[Date Prev][Date Next][Thread Prev][Thread Next][Date Index][Thread Index]
[dccp] shared buffer DCCP API
Hi, All,
As Eddie mentioned, we have been designing a high performance DCCP API
and here it is :) The API is still tentative, any of your suggestions
or comments are very welcome.
------------------------------------------------------------------------------
The core of the API is a shared cyclic buffer between the kernel(as consumer)
and any user application(as producer). There are two pointers to this buffer,
u_p and k_p, u_p(basically a head pointer)is incremented each time the app adds
a packet to the buffer, k_p(basically a tail pointer) is incremented each time
the kernel takes one packet from the buffer and sends it.

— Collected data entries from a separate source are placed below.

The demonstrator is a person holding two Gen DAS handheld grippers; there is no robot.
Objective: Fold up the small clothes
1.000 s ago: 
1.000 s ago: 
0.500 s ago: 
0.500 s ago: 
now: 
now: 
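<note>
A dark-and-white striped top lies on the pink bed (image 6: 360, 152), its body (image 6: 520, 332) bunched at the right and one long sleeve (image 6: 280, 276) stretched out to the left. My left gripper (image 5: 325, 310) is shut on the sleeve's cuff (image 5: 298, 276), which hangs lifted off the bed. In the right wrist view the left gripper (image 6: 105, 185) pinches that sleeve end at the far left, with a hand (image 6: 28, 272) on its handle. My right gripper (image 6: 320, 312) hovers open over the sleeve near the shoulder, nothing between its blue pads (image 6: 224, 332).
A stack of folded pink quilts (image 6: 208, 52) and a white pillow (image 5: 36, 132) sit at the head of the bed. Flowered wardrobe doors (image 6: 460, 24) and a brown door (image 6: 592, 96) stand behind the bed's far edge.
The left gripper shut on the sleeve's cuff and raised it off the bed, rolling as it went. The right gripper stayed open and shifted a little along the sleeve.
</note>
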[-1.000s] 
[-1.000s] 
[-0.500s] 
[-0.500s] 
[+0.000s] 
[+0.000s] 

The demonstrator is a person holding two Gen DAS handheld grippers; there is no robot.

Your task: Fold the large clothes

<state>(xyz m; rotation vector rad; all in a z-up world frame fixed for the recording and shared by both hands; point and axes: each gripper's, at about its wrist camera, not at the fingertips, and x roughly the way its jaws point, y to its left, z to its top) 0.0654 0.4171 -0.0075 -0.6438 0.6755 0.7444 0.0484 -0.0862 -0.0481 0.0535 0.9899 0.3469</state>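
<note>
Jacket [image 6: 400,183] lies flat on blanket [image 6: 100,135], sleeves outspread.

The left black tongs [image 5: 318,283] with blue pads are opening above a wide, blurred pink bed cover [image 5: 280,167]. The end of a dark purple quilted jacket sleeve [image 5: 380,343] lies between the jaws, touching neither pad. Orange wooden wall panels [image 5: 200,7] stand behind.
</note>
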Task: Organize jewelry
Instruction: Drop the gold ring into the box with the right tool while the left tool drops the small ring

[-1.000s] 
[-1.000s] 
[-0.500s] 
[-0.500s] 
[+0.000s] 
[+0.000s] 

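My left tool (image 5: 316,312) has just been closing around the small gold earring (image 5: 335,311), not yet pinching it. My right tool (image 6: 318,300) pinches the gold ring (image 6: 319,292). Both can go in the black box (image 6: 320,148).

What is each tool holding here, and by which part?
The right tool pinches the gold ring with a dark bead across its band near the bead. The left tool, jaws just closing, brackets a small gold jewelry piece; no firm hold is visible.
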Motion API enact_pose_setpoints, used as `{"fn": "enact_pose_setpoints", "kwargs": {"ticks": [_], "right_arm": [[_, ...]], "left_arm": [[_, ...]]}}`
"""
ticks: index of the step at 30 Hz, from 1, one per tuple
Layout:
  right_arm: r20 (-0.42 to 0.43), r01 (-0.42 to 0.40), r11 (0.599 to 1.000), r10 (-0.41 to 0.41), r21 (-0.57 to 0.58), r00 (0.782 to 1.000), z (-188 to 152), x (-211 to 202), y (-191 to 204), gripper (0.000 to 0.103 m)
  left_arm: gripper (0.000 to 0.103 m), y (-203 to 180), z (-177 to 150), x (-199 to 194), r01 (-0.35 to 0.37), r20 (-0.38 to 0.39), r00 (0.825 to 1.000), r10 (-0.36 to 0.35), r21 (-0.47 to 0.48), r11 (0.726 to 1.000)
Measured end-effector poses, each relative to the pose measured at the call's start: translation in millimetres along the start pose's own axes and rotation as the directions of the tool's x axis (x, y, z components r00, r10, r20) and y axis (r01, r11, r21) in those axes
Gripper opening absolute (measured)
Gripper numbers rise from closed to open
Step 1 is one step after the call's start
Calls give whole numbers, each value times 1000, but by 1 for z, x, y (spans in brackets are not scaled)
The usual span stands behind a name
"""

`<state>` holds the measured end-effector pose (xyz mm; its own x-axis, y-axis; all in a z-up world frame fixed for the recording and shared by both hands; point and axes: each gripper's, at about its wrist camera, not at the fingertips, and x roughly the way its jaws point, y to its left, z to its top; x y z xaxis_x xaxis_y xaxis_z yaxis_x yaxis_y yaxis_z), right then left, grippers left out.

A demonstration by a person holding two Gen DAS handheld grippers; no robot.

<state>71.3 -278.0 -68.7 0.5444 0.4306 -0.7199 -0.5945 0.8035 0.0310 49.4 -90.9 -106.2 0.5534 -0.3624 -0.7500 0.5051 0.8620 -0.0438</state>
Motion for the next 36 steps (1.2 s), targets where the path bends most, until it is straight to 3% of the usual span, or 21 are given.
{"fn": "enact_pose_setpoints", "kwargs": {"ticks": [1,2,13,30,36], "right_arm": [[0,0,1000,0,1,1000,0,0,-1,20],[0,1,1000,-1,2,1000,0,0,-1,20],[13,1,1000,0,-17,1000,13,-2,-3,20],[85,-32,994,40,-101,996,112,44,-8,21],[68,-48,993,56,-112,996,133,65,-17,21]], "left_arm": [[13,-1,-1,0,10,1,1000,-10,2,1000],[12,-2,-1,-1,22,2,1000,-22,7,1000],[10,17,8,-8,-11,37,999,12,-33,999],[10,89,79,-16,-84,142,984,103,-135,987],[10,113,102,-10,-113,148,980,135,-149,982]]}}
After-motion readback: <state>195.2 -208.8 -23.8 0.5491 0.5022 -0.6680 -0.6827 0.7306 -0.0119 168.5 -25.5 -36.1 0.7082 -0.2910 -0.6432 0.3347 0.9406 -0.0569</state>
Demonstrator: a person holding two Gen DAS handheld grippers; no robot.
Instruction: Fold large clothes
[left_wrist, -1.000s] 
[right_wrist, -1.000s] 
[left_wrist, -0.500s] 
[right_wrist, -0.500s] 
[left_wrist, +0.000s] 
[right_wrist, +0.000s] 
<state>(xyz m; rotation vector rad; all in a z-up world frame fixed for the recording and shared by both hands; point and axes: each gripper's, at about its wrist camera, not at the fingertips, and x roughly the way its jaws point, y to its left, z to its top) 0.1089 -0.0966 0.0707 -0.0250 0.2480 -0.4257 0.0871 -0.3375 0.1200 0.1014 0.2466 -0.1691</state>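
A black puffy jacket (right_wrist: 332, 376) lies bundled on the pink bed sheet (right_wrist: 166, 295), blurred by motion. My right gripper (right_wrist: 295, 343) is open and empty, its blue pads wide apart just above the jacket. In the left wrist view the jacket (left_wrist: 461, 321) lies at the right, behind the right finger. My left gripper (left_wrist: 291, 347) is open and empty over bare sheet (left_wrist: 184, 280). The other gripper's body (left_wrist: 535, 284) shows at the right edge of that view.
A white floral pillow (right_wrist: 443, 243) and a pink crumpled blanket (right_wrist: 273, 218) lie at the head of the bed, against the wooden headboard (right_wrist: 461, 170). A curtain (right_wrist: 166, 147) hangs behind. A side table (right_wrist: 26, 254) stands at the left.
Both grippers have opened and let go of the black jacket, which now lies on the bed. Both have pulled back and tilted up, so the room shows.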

If the kernel and the app are perfectly paced, there is no syncronization
problem since u_p is updated only by the app and k_p is updated only by the
kernel. But in reality, the kernel can consume data quicker or the app can
produce data quicker. In the former case, when the kernel detects the
situation, by comparing u_p and k_p, sets a flag(k_notify) and stops. The app,
after adding a packet to the buffer, makes a system call notify() to notify
the kernel of new data if the flag is set. In the latter case, the app can
do something else and check back frequetly or it can call poll() which blocks
until the app can write new data.
In the case when the connection experences sudden network congestion and the
congestion window is decreased, the app has two choices. It can mark some
packets already added to the buffer as deleted, if that is not enough, it can
go back and change packets that is already in the buffer, here is the detailed
procedure.
(1) move u_p backward, smart app should make sure that there is still a few
packets between k_p and u_p so that the kernel can still send data
without being blocked.
(2) after u_p is changed, the app checks k_p again(the kernel is always
running), and change only those packets that the kernel hasn't sent yet.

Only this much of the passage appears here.